Using the records below, quote only the span that opens with the line containing "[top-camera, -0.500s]" and closes with the line containing "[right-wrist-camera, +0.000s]", exactly and inclusively.

╭─ Extracted records

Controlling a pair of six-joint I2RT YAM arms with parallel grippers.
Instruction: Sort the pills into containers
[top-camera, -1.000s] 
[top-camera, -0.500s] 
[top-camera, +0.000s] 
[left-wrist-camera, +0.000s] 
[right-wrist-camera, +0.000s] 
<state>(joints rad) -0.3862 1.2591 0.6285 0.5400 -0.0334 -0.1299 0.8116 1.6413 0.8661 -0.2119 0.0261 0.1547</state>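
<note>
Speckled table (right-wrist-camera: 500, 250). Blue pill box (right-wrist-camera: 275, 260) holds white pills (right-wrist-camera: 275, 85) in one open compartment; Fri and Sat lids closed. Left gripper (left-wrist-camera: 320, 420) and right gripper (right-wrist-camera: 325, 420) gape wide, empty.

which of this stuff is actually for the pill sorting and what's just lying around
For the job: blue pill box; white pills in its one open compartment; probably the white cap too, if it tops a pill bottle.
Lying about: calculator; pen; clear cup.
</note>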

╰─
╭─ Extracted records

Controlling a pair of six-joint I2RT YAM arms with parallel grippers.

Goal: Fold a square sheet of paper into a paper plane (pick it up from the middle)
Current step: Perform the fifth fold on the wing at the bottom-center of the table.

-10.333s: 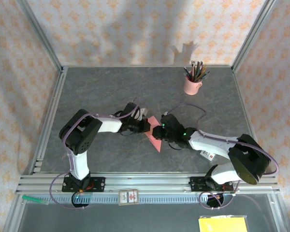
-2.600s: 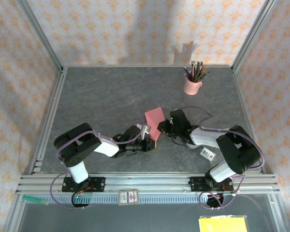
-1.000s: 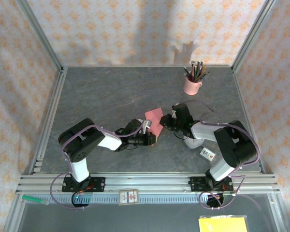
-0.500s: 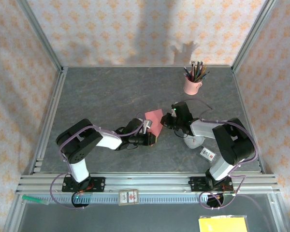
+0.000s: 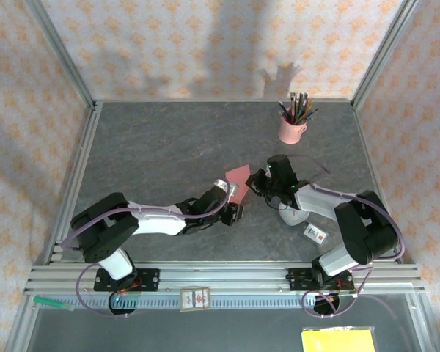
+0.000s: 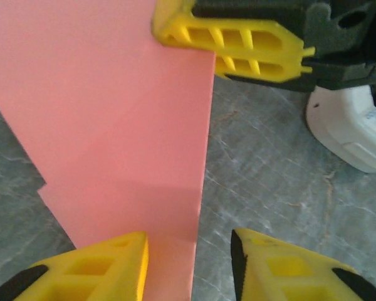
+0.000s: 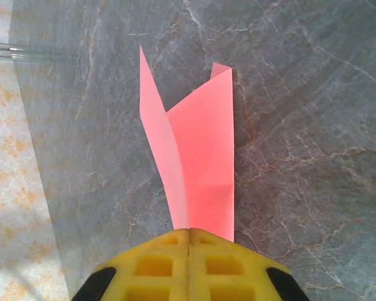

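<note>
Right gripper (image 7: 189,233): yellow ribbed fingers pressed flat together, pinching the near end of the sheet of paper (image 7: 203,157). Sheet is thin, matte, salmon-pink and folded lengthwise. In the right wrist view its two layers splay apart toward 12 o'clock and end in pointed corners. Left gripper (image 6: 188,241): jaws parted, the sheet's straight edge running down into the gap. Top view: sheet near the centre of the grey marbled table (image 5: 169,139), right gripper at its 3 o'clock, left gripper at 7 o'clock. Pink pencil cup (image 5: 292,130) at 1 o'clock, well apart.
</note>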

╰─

Answer box
[top-camera, -0.500s] 
[top-camera, +0.000s] 
[left-wrist-camera, +0.000s] 
[right-wrist-camera, +0.000s] 

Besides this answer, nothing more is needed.